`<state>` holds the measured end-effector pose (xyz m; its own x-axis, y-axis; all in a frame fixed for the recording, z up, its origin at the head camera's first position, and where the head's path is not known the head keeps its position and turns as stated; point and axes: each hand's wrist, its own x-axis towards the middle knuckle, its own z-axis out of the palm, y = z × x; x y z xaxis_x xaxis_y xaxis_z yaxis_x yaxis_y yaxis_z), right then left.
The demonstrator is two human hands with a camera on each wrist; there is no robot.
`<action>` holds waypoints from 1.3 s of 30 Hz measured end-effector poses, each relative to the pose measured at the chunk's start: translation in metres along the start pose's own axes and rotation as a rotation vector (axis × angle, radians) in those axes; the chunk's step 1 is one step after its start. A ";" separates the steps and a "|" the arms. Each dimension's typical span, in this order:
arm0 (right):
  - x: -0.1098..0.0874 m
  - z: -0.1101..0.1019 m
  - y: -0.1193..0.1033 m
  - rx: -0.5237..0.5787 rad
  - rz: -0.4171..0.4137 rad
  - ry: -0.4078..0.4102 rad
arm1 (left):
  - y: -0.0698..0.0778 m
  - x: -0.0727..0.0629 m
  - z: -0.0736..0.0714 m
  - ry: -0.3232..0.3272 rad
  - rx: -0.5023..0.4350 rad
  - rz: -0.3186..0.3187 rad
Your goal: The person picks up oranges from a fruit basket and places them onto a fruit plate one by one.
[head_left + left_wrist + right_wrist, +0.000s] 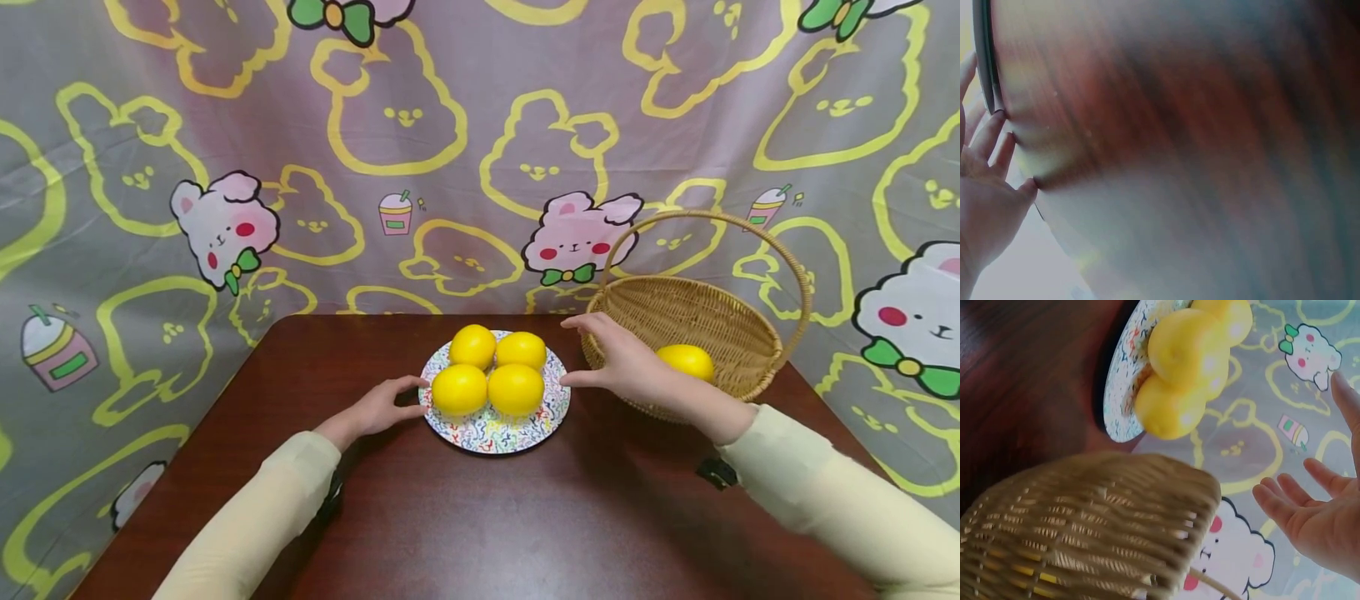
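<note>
A round plate (491,440) with a colourful squiggle pattern lies on the table, bearing several yellow lemons (459,390) grouped together. My left hand (382,407) is at the plate's left rim, thumb and fingers apart, fingertips right at the edge. In the left wrist view the fingers of that hand (991,187) reach the table beside a dark curved edge. Between plate and basket, my right hand (618,354) hovers with fingers extended and thumb spread, holding nothing. The right wrist view shows this hand (1329,519) apart from the lemons (1169,406).
A wicker basket (667,304) with a tall arched handle stands at the right, tilted toward me. One lemon (688,360) lies inside, partly behind my right forearm. A patterned curtain (450,108) hangs behind the dark wooden table (465,525).
</note>
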<state>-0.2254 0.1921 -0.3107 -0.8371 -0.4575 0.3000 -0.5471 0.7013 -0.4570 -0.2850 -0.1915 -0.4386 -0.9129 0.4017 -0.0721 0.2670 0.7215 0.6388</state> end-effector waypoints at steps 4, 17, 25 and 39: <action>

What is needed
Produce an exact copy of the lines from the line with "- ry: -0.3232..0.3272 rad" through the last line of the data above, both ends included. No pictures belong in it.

Answer section
  - ry: -0.3232..0.3272 rad
  - rx: -0.5023..0.4350 rad
  - rz: -0.3186..0.3187 rad
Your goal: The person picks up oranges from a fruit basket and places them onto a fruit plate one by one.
[head_left + left_wrist + right_wrist, +0.000s] 
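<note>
A round plate (491,440) with a colourful squiggle pattern lies on the table, bearing several yellow lemons (459,390) grouped together. My left hand (382,407) is at the plate's left rim, thumb and fingers apart, fingertips right at the edge. In the left wrist view the fingers of that hand (991,187) reach the table beside a dark curved edge. Between plate and basket, my right hand (618,354) hovers with fingers extended and thumb spread, holding nothing. The right wrist view shows this hand (1329,519) apart from the lemons (1169,406).
A wicker basket (667,304) with a tall arched handle stands at the right, tilted toward me. One lemon (688,360) lies inside, partly behind my right forearm. A patterned curtain (450,108) hangs behind the dark wooden table (465,525).
</note>
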<state>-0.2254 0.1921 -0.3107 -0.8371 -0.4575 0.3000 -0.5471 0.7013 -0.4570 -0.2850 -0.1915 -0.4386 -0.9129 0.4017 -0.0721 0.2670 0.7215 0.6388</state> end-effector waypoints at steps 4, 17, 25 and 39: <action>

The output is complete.